The Hacker/Modular Overlap

Oooh, that could be a stage name. HMO.

I wanted to take a moment to digress a bit and go into what makes modular synthesis so rewarding to folks with a hacker mindset.

I’m not a musician. I have dabbled in bass, guitar, keys and drums, but as for formal training, I’ve had guitar and djembe lessons, and not a whole lot of them. But the thing about music is, if you LOVE music, it will find a way to move you in one direction or another.

I’ve had many thousands of dollars worth of equipment over the years from Korg, Kawai, Yamaha, Casio, Nord, Alesis, Peavey, PRS, Epiphone, Tascam, Moog, Ableton and many more. And they’ve all been very rewarding in their own way. But none of them has given me the sustained high that exploring modular synthesis has given me. My first exploration was a Moog Subharmonicon, which quickly grew into the entire Moog semi-modular trio of Subharmonicon, DFAM and Mother32. I realized that being able to tweak and modulate sounds and sequences on the fly on an intuitive basis would more than make up for the fact, for me anyway, that I have limited musical playing ability.

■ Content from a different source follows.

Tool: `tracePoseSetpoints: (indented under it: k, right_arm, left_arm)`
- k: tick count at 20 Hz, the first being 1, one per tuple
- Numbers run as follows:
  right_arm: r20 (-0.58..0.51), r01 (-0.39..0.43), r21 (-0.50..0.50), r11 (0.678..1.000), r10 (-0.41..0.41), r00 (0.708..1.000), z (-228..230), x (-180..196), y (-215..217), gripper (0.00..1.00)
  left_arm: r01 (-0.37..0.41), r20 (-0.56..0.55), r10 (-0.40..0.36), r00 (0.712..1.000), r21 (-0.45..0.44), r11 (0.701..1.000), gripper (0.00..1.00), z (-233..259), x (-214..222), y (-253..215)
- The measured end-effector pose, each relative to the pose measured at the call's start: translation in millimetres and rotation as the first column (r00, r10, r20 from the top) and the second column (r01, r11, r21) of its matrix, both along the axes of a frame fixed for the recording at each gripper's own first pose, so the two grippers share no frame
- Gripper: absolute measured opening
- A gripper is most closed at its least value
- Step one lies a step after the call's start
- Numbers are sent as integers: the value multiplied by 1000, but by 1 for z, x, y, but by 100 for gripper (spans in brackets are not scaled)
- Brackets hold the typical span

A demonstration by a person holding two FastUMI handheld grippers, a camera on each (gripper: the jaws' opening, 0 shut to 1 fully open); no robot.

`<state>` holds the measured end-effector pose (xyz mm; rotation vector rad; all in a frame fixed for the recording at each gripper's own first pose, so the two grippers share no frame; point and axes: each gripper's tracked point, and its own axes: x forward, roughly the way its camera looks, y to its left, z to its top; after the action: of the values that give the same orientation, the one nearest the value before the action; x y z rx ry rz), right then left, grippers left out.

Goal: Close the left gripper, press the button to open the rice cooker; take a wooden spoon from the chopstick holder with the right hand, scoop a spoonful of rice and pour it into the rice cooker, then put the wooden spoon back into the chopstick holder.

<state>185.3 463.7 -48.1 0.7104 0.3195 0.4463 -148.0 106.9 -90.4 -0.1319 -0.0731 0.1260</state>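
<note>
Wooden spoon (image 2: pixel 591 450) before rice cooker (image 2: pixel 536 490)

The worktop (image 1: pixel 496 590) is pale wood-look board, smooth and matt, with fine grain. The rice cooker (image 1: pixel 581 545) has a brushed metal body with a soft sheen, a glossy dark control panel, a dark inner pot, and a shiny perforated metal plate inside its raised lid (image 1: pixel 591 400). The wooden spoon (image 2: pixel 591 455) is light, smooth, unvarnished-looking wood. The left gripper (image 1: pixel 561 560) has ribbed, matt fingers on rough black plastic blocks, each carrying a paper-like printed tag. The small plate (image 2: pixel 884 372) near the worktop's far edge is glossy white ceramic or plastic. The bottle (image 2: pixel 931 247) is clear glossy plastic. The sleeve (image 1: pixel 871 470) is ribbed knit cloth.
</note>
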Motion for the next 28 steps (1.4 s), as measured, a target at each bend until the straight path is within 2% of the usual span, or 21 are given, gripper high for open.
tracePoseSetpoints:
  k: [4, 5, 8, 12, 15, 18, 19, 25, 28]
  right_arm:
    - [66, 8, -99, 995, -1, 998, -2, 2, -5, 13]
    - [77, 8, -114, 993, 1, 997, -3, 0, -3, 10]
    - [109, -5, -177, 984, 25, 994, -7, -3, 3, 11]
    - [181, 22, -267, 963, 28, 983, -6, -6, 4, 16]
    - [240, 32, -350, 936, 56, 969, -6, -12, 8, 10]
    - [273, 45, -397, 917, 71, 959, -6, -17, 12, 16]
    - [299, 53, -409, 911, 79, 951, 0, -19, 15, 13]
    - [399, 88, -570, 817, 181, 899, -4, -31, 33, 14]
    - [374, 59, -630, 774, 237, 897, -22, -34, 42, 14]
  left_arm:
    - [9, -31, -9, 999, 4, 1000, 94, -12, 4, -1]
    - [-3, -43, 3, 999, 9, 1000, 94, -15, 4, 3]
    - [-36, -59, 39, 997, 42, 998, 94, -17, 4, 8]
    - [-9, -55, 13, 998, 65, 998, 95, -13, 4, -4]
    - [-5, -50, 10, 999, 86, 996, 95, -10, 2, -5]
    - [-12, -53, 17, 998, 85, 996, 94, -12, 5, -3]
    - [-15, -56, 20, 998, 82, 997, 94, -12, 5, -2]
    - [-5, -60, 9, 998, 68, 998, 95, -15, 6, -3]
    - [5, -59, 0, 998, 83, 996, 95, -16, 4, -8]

And when I expanded that setup to include specialized Eurorack modules like Clank Chaos, Castor & Pollux, and utility modules like mults and LFOs, I realized this was the space I needed to be in. The limiting factor for making music, for me, was always that without musical skill, there was only so much variety I was able to create in realtime. Sure, I could layer multiple track and create sonically rewarding pieces, but look — I work in tech all day long, and I pursue tech hobbies on the side as well. The last damn thing I want to do when I make music is drill down into menus and learn advanced software tools. I wanted something far more tactile, and something closer to magic. Rather than directly crafting a particular sound, I find value in combining functionalities and making the different components “influence” each other in unique and interesting ways. I find that when I start a session with modular equipment, it never ends up in the same place twice. Sometimes I’ll start with a keyboard CV value to start, and route it into one or five places. Sometimes I’ll take the audio from one component and throw it into another for further manipulation. I’m particularly drawn to the modules with an element of randomness or surprise, like the Clank Chaos or the QuBit Bloom.

I credit another DC540 member for triggering me to make some changes and fall even deeper down the modular rabbit hole. Now the semi-modulars are on their way out, and I got a new case to replace the non-portable homemade Ikea rack I was using before. I find myself imagining how this configuration could be taken completely portable, and actually considering replacing the brand new 24-channel mixer I just bought a few months back with something similar that fits in the box.

For a while I had a friend’s Minimoog Voyager. I loved how it combined the best of both worlds. You could easily choose presets, but you could make vast modifications to those presets by twiddling knobs, and then save those changes to your presets. A bit out of my league pricewise, though, unless I sacrificed much of my other gear.